== Segment start ==
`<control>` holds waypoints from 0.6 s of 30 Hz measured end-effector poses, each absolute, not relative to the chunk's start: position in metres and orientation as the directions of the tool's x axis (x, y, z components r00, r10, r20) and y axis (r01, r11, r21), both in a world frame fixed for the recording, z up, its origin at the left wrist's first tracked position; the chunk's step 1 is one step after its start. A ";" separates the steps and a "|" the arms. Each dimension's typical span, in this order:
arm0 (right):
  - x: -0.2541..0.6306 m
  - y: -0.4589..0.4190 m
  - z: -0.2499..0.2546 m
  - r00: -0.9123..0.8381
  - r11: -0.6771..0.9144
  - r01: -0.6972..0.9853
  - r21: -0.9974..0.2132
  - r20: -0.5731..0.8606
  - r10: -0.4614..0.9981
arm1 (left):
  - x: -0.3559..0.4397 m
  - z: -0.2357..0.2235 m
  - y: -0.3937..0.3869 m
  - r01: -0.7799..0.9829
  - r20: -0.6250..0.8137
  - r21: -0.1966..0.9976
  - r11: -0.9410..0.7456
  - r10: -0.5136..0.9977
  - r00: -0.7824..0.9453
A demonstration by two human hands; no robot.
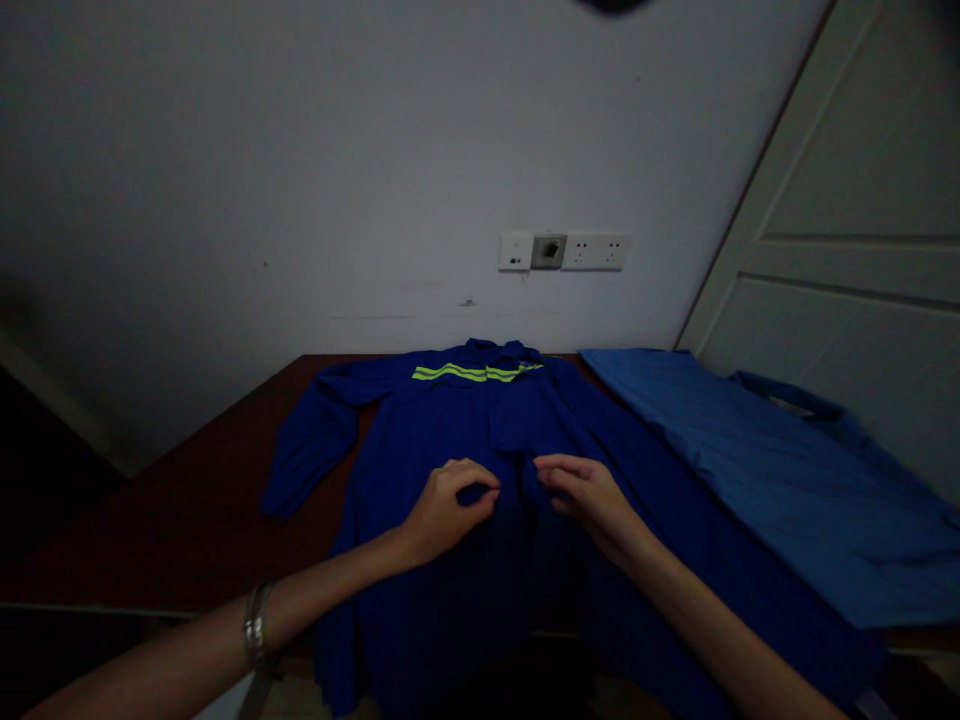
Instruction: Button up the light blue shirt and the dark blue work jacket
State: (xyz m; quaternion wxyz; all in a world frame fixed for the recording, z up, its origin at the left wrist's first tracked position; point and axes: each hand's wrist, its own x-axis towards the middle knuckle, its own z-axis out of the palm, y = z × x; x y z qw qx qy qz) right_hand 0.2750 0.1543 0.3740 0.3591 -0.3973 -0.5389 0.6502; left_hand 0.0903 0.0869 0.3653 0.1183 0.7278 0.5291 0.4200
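A dark blue work jacket (442, 425) with a yellow-green reflective stripe across its chest lies spread out, collar toward the wall. Its front parts below the chest, and the lower end hangs over the near table edge. My left hand (450, 505) pinches the left front edge of the jacket between thumb and fingertips. Opposite it, my right hand (592, 495) has its fingers closed on the right front edge, just beside the gap. One jacket sleeve lies bent out to the left. Buttons or fasteners are too dark to make out.
A lighter blue garment (787, 500) lies to the right of the jacket, partly against a white panelled door (847, 230). The dark red-brown table (195, 490) meets the wall, where sockets (592, 252) sit. A bracelet (256, 625) is on my left wrist.
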 end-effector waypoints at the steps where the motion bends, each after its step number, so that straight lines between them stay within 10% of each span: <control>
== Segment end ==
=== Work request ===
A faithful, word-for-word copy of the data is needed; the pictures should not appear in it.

=== Completed task ===
`<control>` holds waypoints from 0.6 s of 30 Hz measured end-effector poses, each absolute, not relative to the chunk's start: position in metres and orientation as the directions of the tool's x axis (x, y, z components r00, r10, r20) and y axis (r01, r11, r21), both in a world frame fixed for the recording, z up, its origin at the left wrist's first tracked position; the chunk's step 1 is one step after its start. A ";" separates the steps and a "|" the arms. Each dimension's typical span, in this order:
arm0 (right):
  - x: -0.2541..0.6306 m
  - y: -0.4589..0.4190 m
  - z: -0.2499..0.2546 m
  - r00: -0.9123..0.8381
  - r11: -0.6771..0.9144
  - r01: -0.6972..0.9853
  - r21: -0.9974..0.2132
  - r20: -0.5731..0.8606
  - r10: -0.4614..0.9981
arm1 (left):
  - x: -0.3559..0.4397 m
  - z: -0.2357..0.2235 m
  - y: -0.3937..0.3869 m
  - r01: -0.7799..0.9829
  - r20: -0.6250..0.8137
  - r21: -0.1966..0.9976
  - r11: -0.9410..0.7456
  - r10: -0.5136..0.9977
  - r00: -0.7824..0.9453
A demonstration by two human hands; no robot.
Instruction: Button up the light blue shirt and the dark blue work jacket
State: (xyz m; quaternion wxyz; all in a world frame fixed for the recording, z up, its origin at the left wrist's first tracked position; point and axes: each hand's wrist, its own x-axis towards the middle knuckle, its own z-axis out of the palm, y = z × x; x y z qw qx qy qz) right_hand 0.2750 0.1543 0.3740 0.3591 -0.3973 -0.5389 0.6502; left_hand 0.0903 0.0869 0.3653 0.1183 0.7278 0.5291 0.4200
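A dark blue work jacket (442, 425) with a yellow-green reflective stripe across its chest lies spread out, collar toward the wall. Its front parts below the chest, and the lower end hangs over the near table edge. My left hand (450, 505) pinches the left front edge of the jacket between thumb and fingertips. Opposite it, my right hand (592, 495) has its fingers closed on the right front edge, just beside the gap. One jacket sleeve lies bent out to the left. Buttons or fasteners are too dark to make out.
A lighter blue garment (787, 500) lies to the right of the jacket, partly against a white panelled door (847, 230). The dark red-brown table (195, 490) meets the wall, where sockets (592, 252) sit. A bracelet (256, 625) is on my left wrist.
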 end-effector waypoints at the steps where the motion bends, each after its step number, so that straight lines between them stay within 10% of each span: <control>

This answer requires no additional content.